Thursday, 10 October 2013
HOLYROOD OR HOLLYWOOD? - By Jim Black
BY JIM BLACK
I can’t make up my mind which was worse: the sight of Scotland’s First Minister – minus shades and pink beret, it should be stressed – shamelessly high-jacking the Ryder Cup for political ends or the cast of dozens of public relations gurus turning the grand pile that is Gleneagles Hotel into a scene resembling Sauchiehall Street on the morning of the Boxing Day sales.
Not even the 101 Dalmatians could have caused quite such a stir as the rich and famous weaved their way through the madding crowd in an effort to check in before, I suspect, giving careful consideration to checking straight back out.
Most of us are by now all too familiar with what Alex Salmond is about. Less clear, in my mind at least, is the role of the P.R. – if indeed the majority actually serve a useful purpose.
I shudder at the thought of what the cost to the tax-payer is supporting the Holyrood hordes.
On this occasion marking a “Year To Go” before the over-hyped, over-inflated, over-the-top Ryder Cup returns to Scotland for the first time for more than 40 years, an independent P.R. agency had also been employed to oversee the operation in addition to the usual suspects.
If their purpose was to keep the assembled media informed and attend to the basic requirements of the scribes – a workplace and a power point – they largely failed in their task.
They same cannot be said of the European Tour’s media department. That handful of efficient souls were, as always, on the ball.
Just as well. Otherwise Tom Watson, the bemused and bewildered American Ryder Cup captain might well have turned on his heels and headed straight back out of town on the specially commissioned Choo-Choo that delivered him to a waking hell of press briefings, stage shows and glad-handing.
The last time the links legend captained a Ryder Cup team – in 1993 – it was just a game.
Regrettably, in the years since the biennial match has grown into an ugly monster of commercialism and a sporting event of exaggerated importance.
Sure, as sporting occasions go, the Ryder Cup is up there with the best of them. But do we really need to turn a three-day event every 24 months into a circus?

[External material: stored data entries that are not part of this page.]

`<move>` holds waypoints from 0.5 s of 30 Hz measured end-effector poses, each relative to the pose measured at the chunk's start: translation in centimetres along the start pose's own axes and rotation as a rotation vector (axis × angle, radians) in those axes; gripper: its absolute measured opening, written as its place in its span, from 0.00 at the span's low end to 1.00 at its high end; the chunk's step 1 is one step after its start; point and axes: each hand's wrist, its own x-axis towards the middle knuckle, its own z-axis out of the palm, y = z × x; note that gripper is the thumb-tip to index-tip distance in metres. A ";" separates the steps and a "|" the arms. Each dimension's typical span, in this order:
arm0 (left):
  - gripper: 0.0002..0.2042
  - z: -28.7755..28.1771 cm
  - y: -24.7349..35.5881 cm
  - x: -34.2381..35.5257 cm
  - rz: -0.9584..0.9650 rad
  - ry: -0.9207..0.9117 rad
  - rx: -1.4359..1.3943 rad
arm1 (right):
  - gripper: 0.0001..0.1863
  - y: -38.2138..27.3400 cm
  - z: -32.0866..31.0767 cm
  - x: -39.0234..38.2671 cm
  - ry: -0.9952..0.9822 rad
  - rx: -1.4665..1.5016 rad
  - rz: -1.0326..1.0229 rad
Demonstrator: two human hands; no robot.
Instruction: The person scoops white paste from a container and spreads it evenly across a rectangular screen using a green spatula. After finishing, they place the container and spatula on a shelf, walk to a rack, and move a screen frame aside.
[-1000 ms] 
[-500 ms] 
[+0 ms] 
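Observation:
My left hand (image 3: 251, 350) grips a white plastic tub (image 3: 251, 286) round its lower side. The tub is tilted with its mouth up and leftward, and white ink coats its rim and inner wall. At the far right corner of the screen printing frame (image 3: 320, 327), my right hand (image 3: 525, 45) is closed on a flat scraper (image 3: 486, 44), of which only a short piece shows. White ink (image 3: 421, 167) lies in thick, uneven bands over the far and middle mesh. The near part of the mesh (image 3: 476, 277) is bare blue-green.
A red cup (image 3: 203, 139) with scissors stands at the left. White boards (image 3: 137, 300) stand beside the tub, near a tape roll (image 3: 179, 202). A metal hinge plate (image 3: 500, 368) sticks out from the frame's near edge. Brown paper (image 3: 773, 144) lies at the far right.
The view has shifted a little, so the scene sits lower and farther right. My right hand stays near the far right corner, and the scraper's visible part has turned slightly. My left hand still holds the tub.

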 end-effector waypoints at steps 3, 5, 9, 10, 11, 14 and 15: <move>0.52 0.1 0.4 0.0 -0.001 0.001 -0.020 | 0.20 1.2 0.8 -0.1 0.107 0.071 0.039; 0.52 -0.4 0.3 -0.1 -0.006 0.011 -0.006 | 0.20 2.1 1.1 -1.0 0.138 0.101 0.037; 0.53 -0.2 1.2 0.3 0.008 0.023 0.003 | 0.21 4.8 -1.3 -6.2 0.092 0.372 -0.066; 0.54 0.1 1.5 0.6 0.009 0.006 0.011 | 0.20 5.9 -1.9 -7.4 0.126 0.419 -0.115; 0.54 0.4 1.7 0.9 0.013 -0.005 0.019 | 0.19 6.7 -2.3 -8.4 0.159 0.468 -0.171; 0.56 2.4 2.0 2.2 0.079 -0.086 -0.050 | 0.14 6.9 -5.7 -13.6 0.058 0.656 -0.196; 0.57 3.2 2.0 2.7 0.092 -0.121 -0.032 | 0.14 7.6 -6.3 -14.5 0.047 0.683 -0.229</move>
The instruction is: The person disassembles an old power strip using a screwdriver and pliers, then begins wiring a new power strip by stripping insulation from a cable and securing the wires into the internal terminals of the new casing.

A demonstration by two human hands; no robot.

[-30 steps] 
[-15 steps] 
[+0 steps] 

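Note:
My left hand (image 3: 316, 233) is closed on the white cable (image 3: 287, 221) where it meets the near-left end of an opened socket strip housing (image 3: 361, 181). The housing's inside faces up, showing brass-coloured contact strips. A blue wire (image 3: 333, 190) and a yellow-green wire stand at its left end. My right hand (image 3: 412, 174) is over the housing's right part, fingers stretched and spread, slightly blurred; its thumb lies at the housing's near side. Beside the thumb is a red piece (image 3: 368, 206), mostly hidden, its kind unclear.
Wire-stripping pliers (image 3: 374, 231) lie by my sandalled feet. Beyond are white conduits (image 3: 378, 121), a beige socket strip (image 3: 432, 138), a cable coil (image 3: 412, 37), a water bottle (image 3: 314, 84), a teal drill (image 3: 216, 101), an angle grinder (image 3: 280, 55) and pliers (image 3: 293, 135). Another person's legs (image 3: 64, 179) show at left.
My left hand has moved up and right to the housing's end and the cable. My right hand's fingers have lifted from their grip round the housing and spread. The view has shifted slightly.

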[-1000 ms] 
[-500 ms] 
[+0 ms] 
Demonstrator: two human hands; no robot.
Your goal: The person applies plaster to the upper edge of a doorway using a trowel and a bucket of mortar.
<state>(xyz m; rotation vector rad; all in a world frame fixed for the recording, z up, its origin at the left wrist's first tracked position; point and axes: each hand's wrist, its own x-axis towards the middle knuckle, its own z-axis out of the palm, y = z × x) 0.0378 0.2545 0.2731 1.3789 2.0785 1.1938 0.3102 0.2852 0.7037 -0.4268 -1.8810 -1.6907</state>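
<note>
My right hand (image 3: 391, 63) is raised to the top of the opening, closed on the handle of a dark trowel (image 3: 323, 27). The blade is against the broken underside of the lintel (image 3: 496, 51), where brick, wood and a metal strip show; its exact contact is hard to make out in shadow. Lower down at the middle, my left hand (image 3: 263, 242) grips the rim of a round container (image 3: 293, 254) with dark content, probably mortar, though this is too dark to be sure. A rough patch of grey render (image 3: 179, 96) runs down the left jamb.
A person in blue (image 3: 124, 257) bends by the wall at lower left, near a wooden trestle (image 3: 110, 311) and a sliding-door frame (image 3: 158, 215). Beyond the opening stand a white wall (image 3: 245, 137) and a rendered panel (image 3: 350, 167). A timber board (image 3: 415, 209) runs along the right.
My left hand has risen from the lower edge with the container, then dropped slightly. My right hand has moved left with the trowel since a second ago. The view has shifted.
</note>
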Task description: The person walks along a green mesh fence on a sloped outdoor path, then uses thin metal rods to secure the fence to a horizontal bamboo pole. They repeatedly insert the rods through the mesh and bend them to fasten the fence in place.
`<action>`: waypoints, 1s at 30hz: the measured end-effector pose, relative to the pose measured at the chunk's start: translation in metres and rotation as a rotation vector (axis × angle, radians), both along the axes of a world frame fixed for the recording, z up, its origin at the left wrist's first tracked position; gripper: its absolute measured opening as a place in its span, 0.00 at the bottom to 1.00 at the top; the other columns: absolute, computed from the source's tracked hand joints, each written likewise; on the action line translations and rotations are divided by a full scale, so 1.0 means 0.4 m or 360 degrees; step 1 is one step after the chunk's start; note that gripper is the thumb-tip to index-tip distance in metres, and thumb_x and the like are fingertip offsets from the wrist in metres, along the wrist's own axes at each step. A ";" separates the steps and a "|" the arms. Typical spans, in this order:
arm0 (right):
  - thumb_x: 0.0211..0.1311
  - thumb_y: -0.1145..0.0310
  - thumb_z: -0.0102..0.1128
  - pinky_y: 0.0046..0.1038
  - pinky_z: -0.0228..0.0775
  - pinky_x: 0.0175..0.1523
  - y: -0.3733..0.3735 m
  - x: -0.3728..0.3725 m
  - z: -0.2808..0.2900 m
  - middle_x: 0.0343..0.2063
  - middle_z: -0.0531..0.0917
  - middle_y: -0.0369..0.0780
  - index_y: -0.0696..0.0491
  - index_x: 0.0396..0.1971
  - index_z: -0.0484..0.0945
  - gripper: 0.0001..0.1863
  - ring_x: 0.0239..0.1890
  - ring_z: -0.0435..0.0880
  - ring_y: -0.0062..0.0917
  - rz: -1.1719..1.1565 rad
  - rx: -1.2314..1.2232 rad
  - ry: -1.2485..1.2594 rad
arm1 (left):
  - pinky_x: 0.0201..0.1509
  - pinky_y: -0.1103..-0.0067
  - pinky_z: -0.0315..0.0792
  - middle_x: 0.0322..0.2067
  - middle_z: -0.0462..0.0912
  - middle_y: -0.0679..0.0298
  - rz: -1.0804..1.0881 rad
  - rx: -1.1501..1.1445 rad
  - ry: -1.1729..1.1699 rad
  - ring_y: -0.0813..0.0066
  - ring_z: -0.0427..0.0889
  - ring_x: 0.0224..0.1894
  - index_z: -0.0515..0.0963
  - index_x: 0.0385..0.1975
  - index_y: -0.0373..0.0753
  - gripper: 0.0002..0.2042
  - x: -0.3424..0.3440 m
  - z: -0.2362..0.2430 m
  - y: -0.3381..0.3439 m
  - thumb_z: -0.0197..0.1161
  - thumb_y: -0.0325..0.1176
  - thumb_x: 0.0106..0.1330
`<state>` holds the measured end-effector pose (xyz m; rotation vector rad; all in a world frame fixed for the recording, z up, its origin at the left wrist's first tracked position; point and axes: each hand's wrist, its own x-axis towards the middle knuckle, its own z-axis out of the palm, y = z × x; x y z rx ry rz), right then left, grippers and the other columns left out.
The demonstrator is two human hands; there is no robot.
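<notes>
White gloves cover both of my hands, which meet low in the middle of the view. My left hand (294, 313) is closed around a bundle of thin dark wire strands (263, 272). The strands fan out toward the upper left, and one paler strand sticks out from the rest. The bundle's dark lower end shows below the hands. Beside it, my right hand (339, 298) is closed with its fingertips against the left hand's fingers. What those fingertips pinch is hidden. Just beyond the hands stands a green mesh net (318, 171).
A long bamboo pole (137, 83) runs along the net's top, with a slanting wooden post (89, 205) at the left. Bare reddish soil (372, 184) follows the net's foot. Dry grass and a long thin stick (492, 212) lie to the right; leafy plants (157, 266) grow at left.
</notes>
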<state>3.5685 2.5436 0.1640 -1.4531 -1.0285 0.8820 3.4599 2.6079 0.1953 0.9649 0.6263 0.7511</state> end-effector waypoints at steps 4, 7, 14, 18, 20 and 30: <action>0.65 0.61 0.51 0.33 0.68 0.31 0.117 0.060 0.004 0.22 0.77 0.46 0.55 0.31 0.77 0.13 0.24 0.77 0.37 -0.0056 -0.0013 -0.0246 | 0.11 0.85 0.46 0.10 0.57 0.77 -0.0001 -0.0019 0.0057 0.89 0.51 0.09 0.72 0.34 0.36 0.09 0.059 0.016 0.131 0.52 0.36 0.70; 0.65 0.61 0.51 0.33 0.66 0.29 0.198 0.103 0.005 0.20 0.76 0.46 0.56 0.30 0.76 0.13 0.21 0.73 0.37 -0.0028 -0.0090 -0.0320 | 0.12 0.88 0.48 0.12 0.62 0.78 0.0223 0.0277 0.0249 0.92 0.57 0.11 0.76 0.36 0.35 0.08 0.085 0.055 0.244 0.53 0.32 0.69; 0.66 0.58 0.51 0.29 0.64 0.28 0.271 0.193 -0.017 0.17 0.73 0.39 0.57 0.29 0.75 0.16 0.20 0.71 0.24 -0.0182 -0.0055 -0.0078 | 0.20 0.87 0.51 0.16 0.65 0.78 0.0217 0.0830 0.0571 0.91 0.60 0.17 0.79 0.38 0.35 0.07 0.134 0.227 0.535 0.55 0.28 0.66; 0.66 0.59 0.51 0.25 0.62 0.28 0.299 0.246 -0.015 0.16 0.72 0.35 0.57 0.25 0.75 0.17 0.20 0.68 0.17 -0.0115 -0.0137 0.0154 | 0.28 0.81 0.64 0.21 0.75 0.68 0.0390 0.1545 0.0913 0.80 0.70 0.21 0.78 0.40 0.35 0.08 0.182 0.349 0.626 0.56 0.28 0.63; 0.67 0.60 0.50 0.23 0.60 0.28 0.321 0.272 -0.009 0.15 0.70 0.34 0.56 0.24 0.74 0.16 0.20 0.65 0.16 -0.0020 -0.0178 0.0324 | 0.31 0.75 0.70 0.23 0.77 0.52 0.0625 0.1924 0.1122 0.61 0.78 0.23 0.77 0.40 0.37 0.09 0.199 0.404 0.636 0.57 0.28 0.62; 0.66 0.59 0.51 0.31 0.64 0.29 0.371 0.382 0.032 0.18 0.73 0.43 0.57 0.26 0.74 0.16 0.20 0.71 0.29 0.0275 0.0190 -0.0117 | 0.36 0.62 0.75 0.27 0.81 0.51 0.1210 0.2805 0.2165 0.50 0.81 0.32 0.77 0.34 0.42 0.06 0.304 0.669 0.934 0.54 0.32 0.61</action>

With apologies to a valued colleague for stealing his line, next year’s match is being played on the fourth best course in Auchterarder!
But money is always the game changer and no matter how hard the First Minister endeavours to highjack the Ryder Cup, he will ultimately play second fiddle to commercialism and the tens of millions of pounds the event generates.
But at least we are assured of one thing, Europe and the United States have chosen wisely in appointing Paul McGinley and Tom Watson to captain the respective teams.
Both are articulate, knowledgeable and gracious with a rare awareness of the need to have the world’s media onboard.
They will also ensure that the event is conducted in a true sporting manner.
Personally, I am already relishing the sight of 24 golfing Gladiators slugging it out in the mist and rain of late September in the Glen of Eagles.
No matter that the decision-makers could hardly have chosen a more inhospitable venue, given that even on a summer’s day it can feel like winter in that part of rural Perthshire, for one week at least, Hollywood is coming to Gleneagles in even larger numbers than the usual A-list of celebrities who regularly “slum it” in five star luxury.
Regrettably, Holyrood is coming as well.
But, with luck, we won’t notice the unimportant important people.